::: Extracted records

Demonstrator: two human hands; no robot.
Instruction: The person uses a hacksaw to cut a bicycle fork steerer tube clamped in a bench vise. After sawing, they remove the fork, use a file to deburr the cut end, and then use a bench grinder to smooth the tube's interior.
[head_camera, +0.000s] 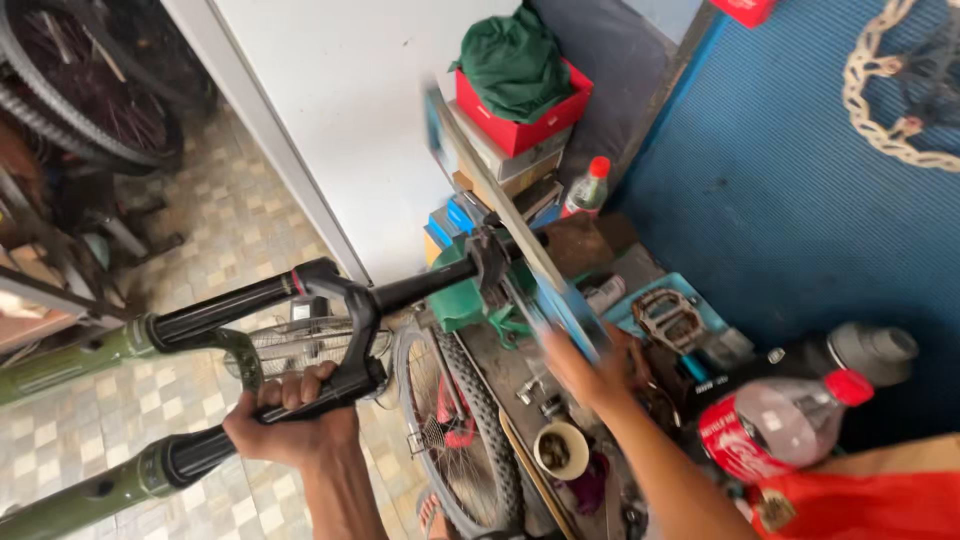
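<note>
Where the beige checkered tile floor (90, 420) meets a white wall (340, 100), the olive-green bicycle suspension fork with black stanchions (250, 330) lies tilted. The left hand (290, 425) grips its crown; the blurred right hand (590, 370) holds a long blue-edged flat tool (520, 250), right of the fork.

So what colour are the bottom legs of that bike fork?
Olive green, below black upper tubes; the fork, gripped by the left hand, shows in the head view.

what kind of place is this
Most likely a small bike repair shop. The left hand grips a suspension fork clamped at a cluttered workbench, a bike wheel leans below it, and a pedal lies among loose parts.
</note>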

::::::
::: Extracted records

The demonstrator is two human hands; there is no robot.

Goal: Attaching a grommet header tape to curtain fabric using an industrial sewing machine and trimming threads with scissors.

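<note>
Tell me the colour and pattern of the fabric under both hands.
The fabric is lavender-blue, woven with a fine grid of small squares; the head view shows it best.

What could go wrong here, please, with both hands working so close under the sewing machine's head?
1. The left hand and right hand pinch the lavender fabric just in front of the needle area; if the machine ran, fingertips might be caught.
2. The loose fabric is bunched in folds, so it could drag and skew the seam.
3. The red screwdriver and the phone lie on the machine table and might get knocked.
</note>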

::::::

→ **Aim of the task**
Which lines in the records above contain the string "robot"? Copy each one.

→ **Response**
Demonstrator: two human hands; no robot.
The demonstrator is two human hands; there is no robot.

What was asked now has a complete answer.